The results were validated in two additional biobanks; MESA and BioBank Japan. MESA demonstrated 88% agreement. In BioBank Japan there was 85% concordance. The association between polygenic scores and incident DCM (388 cases) was assessed in the remaining 358,556 individuals in the UK Biobank without cardiac MRI data, after excluding those with cardiac disease at baseline, and relatives. 

The polygenic scores for LVEDV, LVESV, LVEF, LVEDVi, and LVESVi were significantly associated with incident DCM after adjusting for confounding. The 28-SNP LVESVi polygenic score was associated most strongly with incident DCM (hazard ratio [HR] = 1.58 per SD increase in the score, P = 6.4 × 10−18 by Cox regression).
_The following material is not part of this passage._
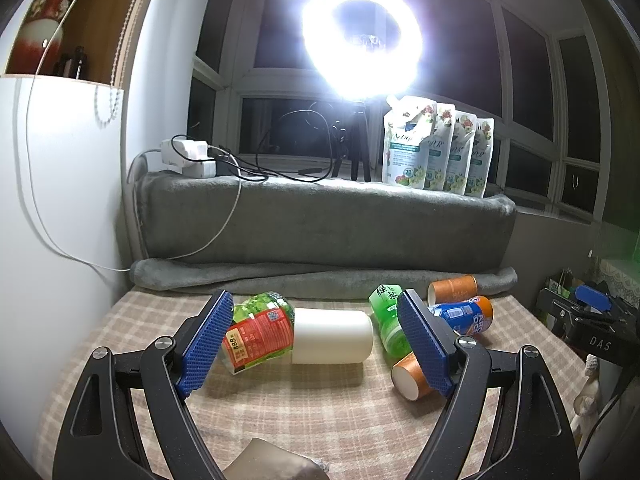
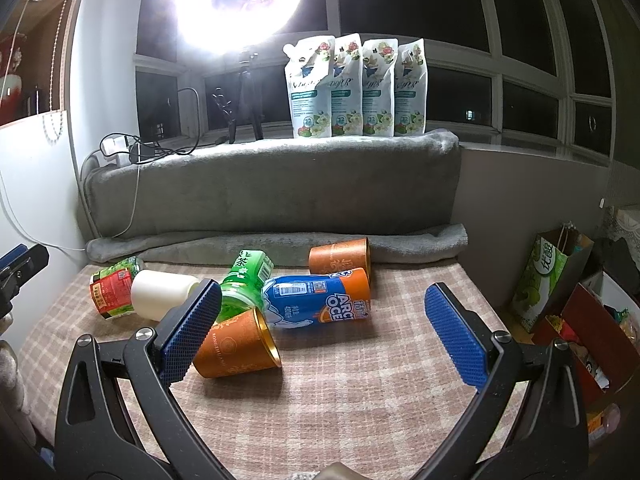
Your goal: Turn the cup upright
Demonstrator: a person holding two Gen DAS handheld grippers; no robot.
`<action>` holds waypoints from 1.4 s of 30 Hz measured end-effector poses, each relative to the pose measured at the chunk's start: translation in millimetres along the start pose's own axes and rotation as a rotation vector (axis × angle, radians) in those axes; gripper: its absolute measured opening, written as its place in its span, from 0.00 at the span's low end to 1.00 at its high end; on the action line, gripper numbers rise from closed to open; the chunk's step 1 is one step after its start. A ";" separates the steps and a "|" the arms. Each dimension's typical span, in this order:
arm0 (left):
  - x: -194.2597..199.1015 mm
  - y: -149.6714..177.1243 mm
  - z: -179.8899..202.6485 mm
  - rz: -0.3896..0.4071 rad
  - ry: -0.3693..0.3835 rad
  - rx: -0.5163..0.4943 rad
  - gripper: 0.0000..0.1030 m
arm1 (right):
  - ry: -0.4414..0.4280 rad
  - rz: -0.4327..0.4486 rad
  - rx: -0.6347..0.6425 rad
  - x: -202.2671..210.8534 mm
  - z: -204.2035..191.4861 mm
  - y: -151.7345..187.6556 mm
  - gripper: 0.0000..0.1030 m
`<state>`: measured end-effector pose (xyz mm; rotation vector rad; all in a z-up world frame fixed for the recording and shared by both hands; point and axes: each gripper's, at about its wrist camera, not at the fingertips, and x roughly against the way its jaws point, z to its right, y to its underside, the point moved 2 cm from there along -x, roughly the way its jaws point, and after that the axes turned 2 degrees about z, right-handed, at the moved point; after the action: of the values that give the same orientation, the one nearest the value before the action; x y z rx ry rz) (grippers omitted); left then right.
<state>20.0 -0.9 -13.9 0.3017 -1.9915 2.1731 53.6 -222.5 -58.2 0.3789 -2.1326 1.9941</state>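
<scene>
Several cups lie on their sides on the checked cloth (image 1: 304, 404). A white cup (image 1: 332, 336) lies between the blue pads of my open, empty left gripper (image 1: 316, 312), with a red-and-green cup (image 1: 260, 332) to its left. A green cup (image 1: 390, 320), a blue-and-orange cup (image 1: 466, 314) and two orange cups (image 1: 412, 374) (image 1: 452, 288) lie to the right. My right gripper (image 2: 320, 320) is open and empty; its left pad is beside the near orange cup (image 2: 236, 344). In this view I also see the blue-and-orange cup (image 2: 320, 296), the green cup (image 2: 244, 280), the far orange cup (image 2: 340, 256) and the white cup (image 2: 164, 294).
A grey blanket-covered ledge (image 1: 328, 224) rises behind the cloth, with refill pouches (image 1: 436, 152), a ring light (image 1: 360, 44) and a power strip with cables (image 1: 188, 158) on it. Bags and boxes (image 2: 560, 280) stand off the right edge. A white wall (image 1: 60, 200) is at the left.
</scene>
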 end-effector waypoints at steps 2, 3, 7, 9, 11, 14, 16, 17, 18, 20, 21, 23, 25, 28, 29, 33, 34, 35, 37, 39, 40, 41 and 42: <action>-0.1 -0.2 0.1 0.000 -0.002 0.000 0.82 | 0.001 0.001 0.000 0.0 -0.1 0.0 1.00; -0.2 -0.4 0.0 -0.001 -0.001 0.000 0.82 | 0.001 0.001 0.000 -0.1 0.0 0.0 1.00; -0.5 2.9 0.8 -0.004 -0.001 0.000 0.82 | 0.000 0.000 0.000 -0.4 -0.1 0.2 1.00; -0.6 3.9 0.9 -0.005 -0.002 0.002 0.82 | 0.000 0.000 0.000 -0.3 0.1 0.3 1.00; -0.8 3.8 1.0 -0.004 -0.002 0.001 0.82 | -0.002 0.000 -0.002 -0.5 -0.1 0.4 1.00; -0.8 3.5 0.8 -0.005 0.000 0.000 0.82 | 0.000 0.001 -0.001 -0.6 -0.6 0.4 1.00; -1.0 3.2 0.8 -0.006 -0.001 -0.001 0.82 | -0.001 0.000 -0.001 -0.9 -0.9 0.2 1.00; -0.9 3.2 0.5 -0.006 -0.001 0.000 0.82 | 0.000 0.000 0.000 -0.9 -1.0 0.1 1.00; -0.9 3.1 0.4 -0.006 -0.001 0.001 0.82 | 0.001 0.000 0.000 -1.1 -1.0 0.0 1.00; -0.9 3.2 0.4 -0.006 0.000 0.001 0.82 | 0.000 -0.001 0.000 -1.1 -0.7 -0.2 1.00; -1.0 3.0 0.4 -0.006 -0.001 0.002 0.82 | 0.000 -0.001 -0.002 -1.1 -1.2 -0.1 1.00; -0.9 3.1 0.4 -0.006 -0.001 0.002 0.82 | 0.001 0.000 0.000 -1.3 -1.4 -0.1 1.00; -1.1 2.5 0.4 -0.006 -0.001 0.001 0.82 | 0.000 -0.001 -0.002 -1.6 -1.6 -0.2 1.00; -1.1 2.9 -0.1 -0.006 -0.001 0.002 0.82 | 0.001 -0.001 0.000 -2.1 -2.0 -0.2 1.00; -1.1 3.4 0.1 -0.006 -0.001 0.002 0.82 | 0.001 -0.002 -0.001 -2.2 -2.0 -0.2 1.00; -1.1 3.0 -0.3 -0.006 -0.001 0.003 0.82 | 0.001 -0.002 0.000 -2.2 -2.8 0.0 1.00; -1.1 3.3 -0.1 -0.006 -0.001 0.002 0.82 | 0.001 -0.002 -0.001 -2.5 -2.8 0.0 1.00; -1.2 3.0 -0.4 -0.007 -0.001 0.003 0.82 | 0.001 -0.002 -0.001 -2.5 -2.9 -0.1 1.00; -1.2 3.2 -0.3 -0.008 0.000 0.004 0.82 | 0.002 -0.003 0.000 -2.7 -2.9 -0.2 1.00; -1.1 3.1 -0.3 -0.007 -0.001 0.003 0.82 | 0.001 -0.004 -0.001 -2.7 -2.8 -0.3 1.00; -1.1 2.8 -0.5 -0.007 -0.001 0.004 0.82 | 0.001 -0.004 0.000 -2.8 -3.1 -0.3 1.00; -1.2 2.9 -0.4 -0.008 -0.001 0.004 0.82 | 0.002 -0.004 0.001 -2.8 -3.1 -0.2 1.00; -1.2 3.0 -0.4 -0.008 0.000 0.004 0.82 | 0.002 -0.003 0.001 -2.8 -3.0 -0.2 1.00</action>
<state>20.4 -0.8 -17.2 0.3101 -1.9833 2.1723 56.2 -219.4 -58.7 0.3799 -2.1282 1.9931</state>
Further studies are needed to ascertain the weight of contributions between common variants, rare variants, and environmental factors in the pathogenesis of DCM. There is no universally agreed-upon GWAS P value threshold that accounts for larger sample sizes and rarer minor allele frequencies, so some could consider a more stringent threshold appropriate.

“In conclusion, we uncover common variants at 45 genetic loci not previously associated with left ventricular structure and function as measured by cardiac MRI, and reveal a robust link to DCM,” stated the authors.